**What the task requires:** Provide only the number of lines below in which the string "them" occurs.

**Working data:**
● ● ● ● ● ● ●

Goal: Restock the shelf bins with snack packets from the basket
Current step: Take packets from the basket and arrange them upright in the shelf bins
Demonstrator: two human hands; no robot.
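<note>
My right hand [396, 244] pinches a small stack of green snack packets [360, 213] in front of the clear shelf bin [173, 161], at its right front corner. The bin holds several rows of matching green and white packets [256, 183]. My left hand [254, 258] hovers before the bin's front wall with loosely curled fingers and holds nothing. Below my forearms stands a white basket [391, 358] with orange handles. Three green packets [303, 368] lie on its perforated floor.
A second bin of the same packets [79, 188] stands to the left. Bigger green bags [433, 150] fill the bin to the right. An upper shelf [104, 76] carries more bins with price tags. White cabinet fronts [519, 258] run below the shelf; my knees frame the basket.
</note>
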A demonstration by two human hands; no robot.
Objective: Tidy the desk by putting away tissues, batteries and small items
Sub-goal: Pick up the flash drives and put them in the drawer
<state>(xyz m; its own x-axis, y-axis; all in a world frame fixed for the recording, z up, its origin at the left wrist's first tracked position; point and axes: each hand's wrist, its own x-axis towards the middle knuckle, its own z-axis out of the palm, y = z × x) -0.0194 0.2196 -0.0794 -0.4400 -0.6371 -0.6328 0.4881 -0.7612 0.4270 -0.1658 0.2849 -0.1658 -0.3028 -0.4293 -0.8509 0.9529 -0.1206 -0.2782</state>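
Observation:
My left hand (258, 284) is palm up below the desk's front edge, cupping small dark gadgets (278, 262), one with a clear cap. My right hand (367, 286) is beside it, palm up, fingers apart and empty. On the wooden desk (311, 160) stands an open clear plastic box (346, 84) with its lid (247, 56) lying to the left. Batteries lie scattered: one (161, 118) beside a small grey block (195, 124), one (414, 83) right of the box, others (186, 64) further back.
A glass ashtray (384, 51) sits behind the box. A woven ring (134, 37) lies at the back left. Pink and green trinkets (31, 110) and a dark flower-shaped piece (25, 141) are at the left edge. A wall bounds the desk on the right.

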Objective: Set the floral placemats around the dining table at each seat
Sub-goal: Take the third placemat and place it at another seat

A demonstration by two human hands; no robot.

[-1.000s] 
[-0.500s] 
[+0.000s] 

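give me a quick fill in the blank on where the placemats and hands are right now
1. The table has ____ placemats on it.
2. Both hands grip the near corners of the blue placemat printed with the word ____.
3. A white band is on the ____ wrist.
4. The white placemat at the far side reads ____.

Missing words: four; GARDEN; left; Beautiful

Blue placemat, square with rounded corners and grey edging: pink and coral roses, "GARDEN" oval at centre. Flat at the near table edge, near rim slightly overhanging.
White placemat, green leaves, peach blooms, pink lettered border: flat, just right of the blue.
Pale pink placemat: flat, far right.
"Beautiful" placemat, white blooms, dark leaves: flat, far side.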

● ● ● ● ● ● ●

**Solution to the exercise:** 2